On Friday morning Karina and I woke up to a really strong smell of smoke — Greece is experiencing some of the worst fires it’s had and while they aren’t close to us, the wind was blowing smoke and ash all over the boat again. After 8.5 years in California and growing up in Australia, we weren’t happy until we’d put a fire escape plan in place — we think we won’t need it, but we’re also much happier having spoken about it and planned out what we would do. Marinas and boats are in many ways a terrible place to be in a fire — lots of canvas canopies that go up fast, plastic boats which catch alight and contain a lot of fuel that then spreads on top of the water to other boats nearby.

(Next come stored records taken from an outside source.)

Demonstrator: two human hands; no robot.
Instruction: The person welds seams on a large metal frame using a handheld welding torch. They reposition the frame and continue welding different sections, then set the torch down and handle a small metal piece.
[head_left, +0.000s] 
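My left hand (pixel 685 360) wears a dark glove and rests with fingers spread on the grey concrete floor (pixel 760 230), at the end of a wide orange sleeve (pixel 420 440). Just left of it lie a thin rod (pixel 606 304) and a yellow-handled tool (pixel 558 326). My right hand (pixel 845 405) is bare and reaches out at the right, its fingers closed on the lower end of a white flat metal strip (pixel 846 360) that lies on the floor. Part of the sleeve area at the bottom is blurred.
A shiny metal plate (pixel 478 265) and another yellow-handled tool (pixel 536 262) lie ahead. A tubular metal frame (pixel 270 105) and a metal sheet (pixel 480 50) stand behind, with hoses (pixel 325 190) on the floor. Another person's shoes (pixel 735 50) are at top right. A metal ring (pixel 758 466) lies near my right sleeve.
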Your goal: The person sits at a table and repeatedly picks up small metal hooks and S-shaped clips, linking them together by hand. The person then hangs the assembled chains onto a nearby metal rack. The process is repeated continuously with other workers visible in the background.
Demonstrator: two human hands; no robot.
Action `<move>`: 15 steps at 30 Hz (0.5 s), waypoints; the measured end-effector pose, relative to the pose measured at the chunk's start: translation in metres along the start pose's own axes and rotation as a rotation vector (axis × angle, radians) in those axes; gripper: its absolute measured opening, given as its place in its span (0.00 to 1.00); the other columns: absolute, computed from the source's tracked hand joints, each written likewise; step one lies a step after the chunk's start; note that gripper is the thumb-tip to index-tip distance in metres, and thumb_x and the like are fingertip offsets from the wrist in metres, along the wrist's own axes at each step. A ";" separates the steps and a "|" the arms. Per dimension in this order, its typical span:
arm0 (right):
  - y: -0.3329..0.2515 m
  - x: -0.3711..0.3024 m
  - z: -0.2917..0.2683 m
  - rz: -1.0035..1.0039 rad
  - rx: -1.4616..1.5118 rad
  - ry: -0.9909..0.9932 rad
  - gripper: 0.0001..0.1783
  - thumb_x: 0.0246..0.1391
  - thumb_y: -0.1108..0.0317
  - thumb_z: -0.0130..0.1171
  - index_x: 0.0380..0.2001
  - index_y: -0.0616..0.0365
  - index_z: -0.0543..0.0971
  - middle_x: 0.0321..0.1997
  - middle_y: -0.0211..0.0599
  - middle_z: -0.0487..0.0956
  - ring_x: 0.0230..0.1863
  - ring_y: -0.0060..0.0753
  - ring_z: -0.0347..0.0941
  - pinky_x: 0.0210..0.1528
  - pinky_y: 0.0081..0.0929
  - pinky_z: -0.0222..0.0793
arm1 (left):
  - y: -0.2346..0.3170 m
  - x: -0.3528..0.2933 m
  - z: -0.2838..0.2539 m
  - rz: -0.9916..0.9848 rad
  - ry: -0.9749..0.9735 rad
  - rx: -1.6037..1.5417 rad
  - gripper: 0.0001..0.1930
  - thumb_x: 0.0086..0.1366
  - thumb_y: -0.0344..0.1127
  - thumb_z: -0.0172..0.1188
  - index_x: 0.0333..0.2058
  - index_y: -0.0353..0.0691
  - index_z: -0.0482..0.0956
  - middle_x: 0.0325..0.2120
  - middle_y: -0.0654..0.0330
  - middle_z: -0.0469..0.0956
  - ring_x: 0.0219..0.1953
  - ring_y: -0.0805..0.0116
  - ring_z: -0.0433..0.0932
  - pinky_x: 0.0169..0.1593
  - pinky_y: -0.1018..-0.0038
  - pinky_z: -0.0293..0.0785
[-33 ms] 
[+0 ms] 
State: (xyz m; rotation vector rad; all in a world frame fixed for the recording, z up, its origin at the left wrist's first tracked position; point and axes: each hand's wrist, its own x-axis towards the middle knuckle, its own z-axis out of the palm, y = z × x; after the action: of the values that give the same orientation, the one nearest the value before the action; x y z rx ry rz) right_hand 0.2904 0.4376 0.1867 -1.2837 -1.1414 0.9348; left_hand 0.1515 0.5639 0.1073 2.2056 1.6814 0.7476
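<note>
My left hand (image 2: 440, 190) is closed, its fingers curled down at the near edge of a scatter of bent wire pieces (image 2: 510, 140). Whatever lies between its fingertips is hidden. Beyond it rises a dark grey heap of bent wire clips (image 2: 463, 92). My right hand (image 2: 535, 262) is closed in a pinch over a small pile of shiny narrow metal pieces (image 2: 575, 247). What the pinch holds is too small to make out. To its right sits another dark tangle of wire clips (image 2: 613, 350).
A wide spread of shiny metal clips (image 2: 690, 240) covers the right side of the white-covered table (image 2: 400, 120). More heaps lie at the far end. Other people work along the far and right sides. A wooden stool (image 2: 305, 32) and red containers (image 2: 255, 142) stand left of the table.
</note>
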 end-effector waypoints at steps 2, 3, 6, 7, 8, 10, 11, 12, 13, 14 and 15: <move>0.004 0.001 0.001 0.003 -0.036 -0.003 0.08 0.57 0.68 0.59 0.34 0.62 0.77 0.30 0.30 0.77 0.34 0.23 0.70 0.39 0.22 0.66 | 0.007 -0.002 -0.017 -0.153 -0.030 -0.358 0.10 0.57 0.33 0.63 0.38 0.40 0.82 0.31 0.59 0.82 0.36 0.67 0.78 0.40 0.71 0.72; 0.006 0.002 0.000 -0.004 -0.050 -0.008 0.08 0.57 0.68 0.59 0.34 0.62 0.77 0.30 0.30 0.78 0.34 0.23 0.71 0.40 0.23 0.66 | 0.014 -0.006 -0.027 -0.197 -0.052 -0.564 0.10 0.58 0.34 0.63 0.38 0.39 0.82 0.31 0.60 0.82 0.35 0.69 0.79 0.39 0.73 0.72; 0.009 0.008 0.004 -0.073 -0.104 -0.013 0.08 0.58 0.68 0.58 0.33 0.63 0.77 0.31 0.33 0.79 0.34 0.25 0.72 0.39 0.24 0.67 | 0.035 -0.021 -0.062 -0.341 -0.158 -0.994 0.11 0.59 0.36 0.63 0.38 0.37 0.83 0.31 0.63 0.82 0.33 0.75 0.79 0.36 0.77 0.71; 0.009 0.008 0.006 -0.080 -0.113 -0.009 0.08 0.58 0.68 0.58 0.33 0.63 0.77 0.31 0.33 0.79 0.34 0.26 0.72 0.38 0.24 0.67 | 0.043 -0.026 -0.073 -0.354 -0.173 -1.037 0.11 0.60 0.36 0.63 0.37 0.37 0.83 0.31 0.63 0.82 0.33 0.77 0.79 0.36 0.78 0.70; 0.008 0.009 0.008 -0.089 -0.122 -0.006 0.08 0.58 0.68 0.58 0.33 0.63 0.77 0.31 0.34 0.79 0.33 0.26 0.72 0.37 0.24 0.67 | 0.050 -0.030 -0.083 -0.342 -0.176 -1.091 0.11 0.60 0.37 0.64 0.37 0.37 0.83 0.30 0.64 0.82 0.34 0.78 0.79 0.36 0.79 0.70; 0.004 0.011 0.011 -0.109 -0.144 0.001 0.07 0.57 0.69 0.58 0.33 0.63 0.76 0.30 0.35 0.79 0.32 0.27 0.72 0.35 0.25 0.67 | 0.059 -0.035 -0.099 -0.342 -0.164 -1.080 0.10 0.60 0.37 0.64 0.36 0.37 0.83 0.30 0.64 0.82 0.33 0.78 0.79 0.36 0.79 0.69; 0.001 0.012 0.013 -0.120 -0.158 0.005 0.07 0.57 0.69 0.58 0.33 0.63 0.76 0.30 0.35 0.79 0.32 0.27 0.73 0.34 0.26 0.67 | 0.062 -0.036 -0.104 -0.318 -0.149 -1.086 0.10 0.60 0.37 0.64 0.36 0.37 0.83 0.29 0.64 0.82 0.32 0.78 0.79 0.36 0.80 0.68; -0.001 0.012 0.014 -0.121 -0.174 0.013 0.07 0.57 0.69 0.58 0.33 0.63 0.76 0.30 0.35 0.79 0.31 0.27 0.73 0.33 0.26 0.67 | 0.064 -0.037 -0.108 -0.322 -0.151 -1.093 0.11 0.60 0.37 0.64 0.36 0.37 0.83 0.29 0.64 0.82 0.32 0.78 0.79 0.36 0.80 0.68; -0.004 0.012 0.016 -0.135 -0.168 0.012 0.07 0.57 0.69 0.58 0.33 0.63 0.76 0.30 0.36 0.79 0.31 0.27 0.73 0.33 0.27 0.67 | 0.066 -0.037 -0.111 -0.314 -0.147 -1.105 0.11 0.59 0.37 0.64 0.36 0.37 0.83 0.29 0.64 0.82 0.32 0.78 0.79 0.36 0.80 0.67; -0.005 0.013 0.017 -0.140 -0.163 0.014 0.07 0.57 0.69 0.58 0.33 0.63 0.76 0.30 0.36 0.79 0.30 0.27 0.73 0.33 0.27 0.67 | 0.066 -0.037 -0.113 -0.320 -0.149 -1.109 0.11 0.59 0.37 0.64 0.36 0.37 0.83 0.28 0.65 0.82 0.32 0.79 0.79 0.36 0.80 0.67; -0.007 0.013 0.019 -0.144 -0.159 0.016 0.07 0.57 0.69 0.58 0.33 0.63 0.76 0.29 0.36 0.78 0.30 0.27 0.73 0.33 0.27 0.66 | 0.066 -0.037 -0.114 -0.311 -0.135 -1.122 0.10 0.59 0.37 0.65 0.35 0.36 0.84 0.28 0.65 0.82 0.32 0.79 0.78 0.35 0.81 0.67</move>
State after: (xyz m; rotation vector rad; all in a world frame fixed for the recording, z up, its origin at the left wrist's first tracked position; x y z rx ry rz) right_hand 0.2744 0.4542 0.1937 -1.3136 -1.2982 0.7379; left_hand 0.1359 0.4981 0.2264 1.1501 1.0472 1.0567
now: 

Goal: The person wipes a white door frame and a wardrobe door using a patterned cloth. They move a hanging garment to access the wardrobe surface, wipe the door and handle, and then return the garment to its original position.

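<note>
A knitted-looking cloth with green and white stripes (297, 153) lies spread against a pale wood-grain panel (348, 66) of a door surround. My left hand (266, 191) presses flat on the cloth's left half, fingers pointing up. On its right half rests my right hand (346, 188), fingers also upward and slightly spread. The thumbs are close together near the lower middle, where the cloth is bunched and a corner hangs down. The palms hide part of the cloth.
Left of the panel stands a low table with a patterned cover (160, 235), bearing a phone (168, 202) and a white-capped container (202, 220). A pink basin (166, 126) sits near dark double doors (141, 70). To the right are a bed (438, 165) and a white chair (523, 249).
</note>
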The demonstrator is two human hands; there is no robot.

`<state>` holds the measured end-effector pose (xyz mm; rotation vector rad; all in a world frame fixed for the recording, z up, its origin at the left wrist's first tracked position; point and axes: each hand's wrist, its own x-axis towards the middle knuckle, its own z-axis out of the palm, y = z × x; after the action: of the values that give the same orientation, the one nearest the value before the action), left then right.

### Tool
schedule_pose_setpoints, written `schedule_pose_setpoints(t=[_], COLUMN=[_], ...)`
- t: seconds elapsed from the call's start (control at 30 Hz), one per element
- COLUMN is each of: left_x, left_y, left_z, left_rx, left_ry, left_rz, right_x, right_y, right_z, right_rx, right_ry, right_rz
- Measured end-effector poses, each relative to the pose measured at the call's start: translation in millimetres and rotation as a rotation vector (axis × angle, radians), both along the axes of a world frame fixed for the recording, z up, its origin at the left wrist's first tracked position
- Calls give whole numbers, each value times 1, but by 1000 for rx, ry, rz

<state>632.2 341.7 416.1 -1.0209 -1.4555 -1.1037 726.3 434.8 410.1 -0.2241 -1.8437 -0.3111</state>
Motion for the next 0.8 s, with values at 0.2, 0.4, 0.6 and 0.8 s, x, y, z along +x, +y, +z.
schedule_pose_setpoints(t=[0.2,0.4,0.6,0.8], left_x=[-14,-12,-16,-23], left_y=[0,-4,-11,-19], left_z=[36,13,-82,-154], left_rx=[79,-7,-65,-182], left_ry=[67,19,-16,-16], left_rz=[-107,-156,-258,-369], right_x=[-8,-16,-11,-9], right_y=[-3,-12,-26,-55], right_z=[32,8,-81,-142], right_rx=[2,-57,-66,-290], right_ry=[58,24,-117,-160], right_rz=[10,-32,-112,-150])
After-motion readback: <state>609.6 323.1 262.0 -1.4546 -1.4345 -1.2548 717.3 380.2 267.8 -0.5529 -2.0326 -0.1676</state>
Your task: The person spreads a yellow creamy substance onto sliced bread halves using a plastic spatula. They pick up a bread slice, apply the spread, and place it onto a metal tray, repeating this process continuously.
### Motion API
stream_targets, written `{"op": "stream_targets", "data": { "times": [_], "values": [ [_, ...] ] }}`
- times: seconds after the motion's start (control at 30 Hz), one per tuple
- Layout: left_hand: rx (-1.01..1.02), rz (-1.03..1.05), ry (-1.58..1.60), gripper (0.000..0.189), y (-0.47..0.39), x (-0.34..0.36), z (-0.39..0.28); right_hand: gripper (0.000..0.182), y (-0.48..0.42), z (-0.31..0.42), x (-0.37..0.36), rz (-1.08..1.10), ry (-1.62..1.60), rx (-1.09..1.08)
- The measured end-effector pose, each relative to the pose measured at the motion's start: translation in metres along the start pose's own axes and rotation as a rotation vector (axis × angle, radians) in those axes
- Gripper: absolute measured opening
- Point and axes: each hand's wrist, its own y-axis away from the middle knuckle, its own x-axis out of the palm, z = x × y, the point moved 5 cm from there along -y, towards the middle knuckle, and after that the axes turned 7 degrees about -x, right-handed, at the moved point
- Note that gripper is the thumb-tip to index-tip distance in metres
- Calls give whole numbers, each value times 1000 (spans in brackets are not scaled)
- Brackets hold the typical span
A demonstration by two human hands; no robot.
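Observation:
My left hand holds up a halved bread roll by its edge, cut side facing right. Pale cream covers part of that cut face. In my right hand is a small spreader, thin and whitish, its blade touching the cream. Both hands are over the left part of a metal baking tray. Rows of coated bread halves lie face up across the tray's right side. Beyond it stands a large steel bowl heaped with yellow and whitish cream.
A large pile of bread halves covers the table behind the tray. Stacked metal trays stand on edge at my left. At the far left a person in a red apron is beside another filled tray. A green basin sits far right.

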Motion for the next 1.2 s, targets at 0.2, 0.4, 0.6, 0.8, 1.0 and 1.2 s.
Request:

Our plan is simple — get out early. Take the boat and go, we can anchor somewhere and wait it out, but we’ve filled the water tanks again, and planned the departure so we know what we’ll do. It does feel quite apocalyptic at the moment — I think one of the neighbouring captains summed it up quite well when I told him where we’d been “Why did you come back!” he said.
Other than that Friday and Saturday consisted of a lot of maintenance type tasks — we cleaned the boat from top to bottom, did 5 loads of washing, replaced the anchor fuse and finally fixed the forward hatch (with a whole new hatch that was so clean Karina thought the glass was missing…). We also struggled with the refrigerator which had a terrible smell that we eventually figured out was some chicken which had gone off — we’re learning that DC battery powered fridges aren’t quite the same as your home refrigerator, they can’t be relied on to keep things quite as cold, especially in 40 degree weather.
You might notice in all the photos that I was getting a bit wooly on top, we recently purchased clippers as we’re not sure exactly when and where we’ll be next to good hairdressers and Karina was frankly quite excited to have a go at cutting my hair! So Saturday morning also included a new hair cut.
Sunday we’re heading out again, this time with Thymios (my Greek friend I met sailing in San Francisco) and his fiancee Ioanna, for a day trip to a new beach for us at Makronissos again (it’s literally next door!). Tuesday or Wednesday we plan to head out again with Sotiris (our broker) and depending on the weather, we might do a trip with the Habibi Center teachers.
It’s getting close now until we desert our “home base” — we realised today we are technically only booked in for one more week and we’ll have to start roaming around. Scotland have eased their Covid restrictions for vaccinated travellers from Greece, so if we can extend our berth here for an extra week or so, we’re hoping we might get a quick visit to Ella and see her for the first time in well over 18 months now.